Background
PR #75 ships v0.1 of email-link auth: stateful CSPRNG magic-link tokens, single-broker deployment, no HMAC (per architecture.md §3 K-table + §5a.1.M Stage 1). Issue #80 closed the original "broker can't be initialized via CLI" gap.
This issue tracks the two known v0.2+ enhancements that v0.1 deliberately deferred, surfaced during PR #75 design discussion. Both are documented as "Open trade-offs" in hardcoded.md but need a tracked issue so they don't silently regress.
Enhancement A — Integrate WebAuthn binding into magic-link Stage 2
Current state (v1c-interim, per architecture.md §5a.1.M + step-1c plan)
The architecture's target for master init is the two-stage ceremony:
- Stage 1 — Identity ceremony: operator clicks magic-link → broker confirms
(email, binding_nonce).
- Stage 2 — Binding ceremony: WebAuthn enrollment binds
D_pub (K10 device key) atomically inside the WebAuthn challenge → broker mints J0 with claims agentkeys_device_pubkey=D_pub + agentkeys_webauthn_cred=K11_id.
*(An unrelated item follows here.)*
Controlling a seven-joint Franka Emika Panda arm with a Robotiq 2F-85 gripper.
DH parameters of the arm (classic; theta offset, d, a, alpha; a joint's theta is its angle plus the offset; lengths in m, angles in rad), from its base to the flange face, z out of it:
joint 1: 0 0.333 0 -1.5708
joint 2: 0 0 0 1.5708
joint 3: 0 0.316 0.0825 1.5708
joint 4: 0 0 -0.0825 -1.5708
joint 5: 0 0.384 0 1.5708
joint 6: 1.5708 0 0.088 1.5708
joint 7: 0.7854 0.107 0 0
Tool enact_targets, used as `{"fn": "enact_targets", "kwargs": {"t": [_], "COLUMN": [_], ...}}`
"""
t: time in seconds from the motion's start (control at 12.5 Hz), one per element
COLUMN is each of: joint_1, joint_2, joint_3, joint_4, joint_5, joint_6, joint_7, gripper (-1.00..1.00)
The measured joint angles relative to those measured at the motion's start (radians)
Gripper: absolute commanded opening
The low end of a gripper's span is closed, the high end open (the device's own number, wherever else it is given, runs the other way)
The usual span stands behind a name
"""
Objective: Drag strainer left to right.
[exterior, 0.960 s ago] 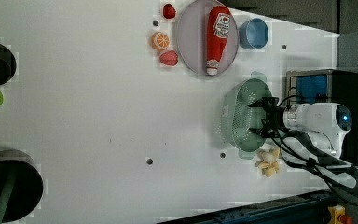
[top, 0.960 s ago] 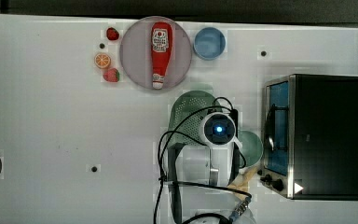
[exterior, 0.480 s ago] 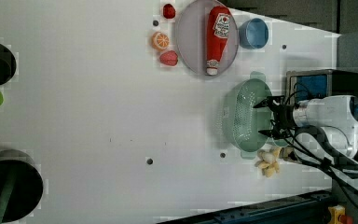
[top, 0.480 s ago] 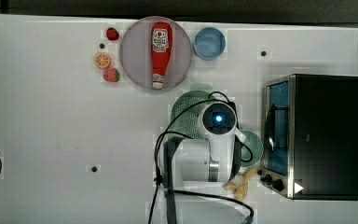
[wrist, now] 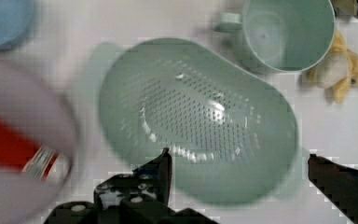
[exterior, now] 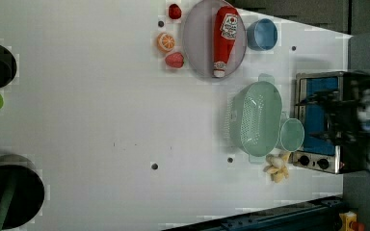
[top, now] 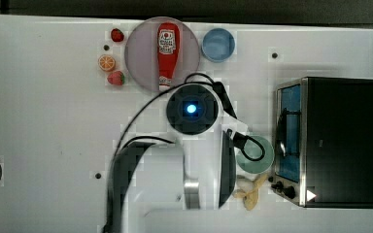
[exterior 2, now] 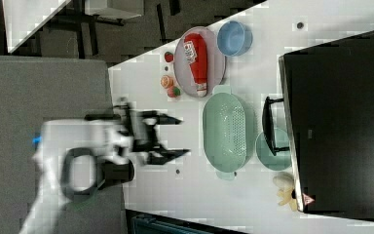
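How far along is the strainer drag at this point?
Looks done: the strainer rests on the table beside the mug, near the toaster oven. In hand: nothing; the gripper is open, fingers empty, up off the strainer in the right view. Left: apparently nothing.

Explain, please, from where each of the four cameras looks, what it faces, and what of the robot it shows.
Top view: overhead, facing straight down on the white table; the arm's wrist and body cover the middle.
Left view: high above, tilted; strainer beside the mug; blurred arm at the left view's right edge.
Right view: high, from the opposite side; the open gripper hangs apart from the strainer.
Wrist view: on the arm, looking down on the strainer; fingertips show.
Shared: left and right views both show the ketchup bottle on the plate.
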Motion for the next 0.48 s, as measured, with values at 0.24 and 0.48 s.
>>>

Today (v1c-interim) ships bespoke per-identity PoP shapes (pop_sig field for email/oauth2; SIWE-payload Device Pubkey commit for evm) instead of WebAuthn at Stage 2 — see step-1c plan. The wire shapes work but aren't uniform across identity types.
v0.2 target
Collapse all three identity-type binding flows into one WebAuthn ceremony:
1. CLI: agentkeys init --email [email protected] --broker-url B
2. Broker: POST /v1/auth/email/request → mints magic-link token (TTL 10 min)
3. Broker: SES send → alice's inbox
4. Operator: click → browser opens https://broker/auth/email/landing#t=<token>
5. Browser-side landing page:
a. Read token from URL fragment (never sent in path/query)
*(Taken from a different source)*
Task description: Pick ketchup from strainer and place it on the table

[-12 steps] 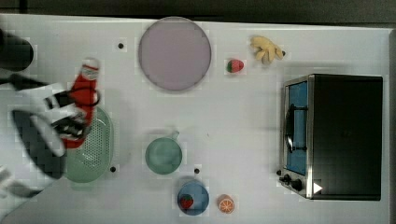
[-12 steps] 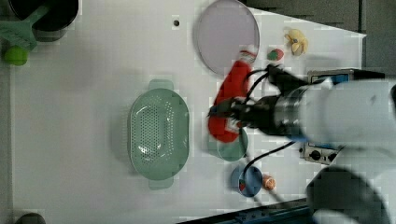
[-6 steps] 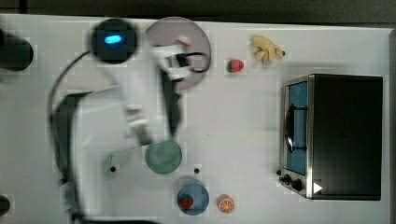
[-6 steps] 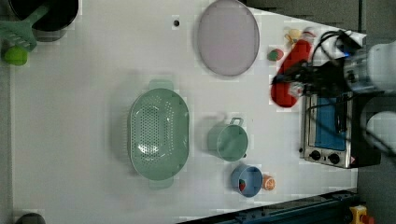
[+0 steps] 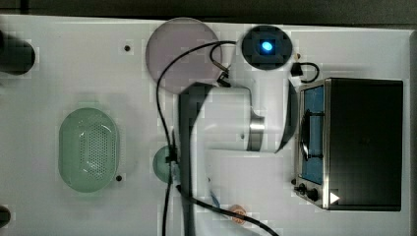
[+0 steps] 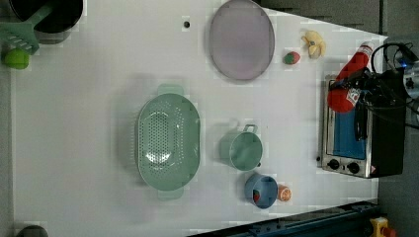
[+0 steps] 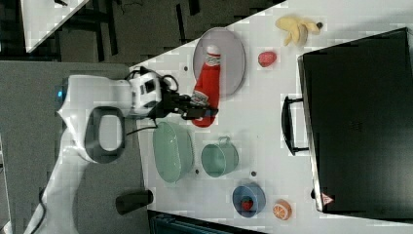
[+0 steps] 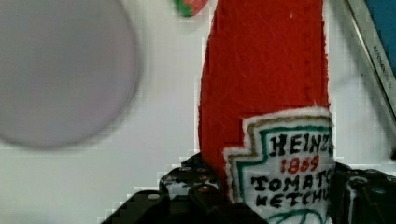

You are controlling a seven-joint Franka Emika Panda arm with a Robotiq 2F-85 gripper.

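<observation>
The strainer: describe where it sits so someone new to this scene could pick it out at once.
On the white table, start at the round purple plate in the left view, then go down and to the left view's left. The strainer lies there empty, beside the teal cup. It alone is oval, pale green and dotted with small holes.

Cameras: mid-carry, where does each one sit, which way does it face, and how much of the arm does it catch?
Top view: overhead, looking down on the table; the arm covers the middle.
Left view: high, looking down; gripper holds the ketchup near the oven.
Right view: high off one side; the whole arm reaches in.
Wrist view: on the wrist, along the bottle's label.
Shared: the left and right views both show the empty strainer and purple plate.
</observation>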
b. Call navigator.credentials.create(challenge=token) — triggers Touch ID / Windows Hello / Android StrongBox
c. POST /v1/auth/email/verify {webauthn_attestation, D_pub, token}
6. Broker:
a. Verify WebAuthn attestation against the challenge (binds D_pub atomically — attacker can't substitute D_pub without breaking the WebAuthn signature)
b. Verify token (consume-once, TTL check)
c. Mint J0: claims include agentkeys_device_pubkey=D_pub, agentkeys_webauthn_cred=K11_id
7. CLI polls /v1/auth/email/status/{request_id} → gets J0
8. CLI proceeds to J0 → J1 bridge per §5a.1.M
What needs to land
Architectural impact
- K-table §3: K11 description already covers WebAuthn credential — no schema change.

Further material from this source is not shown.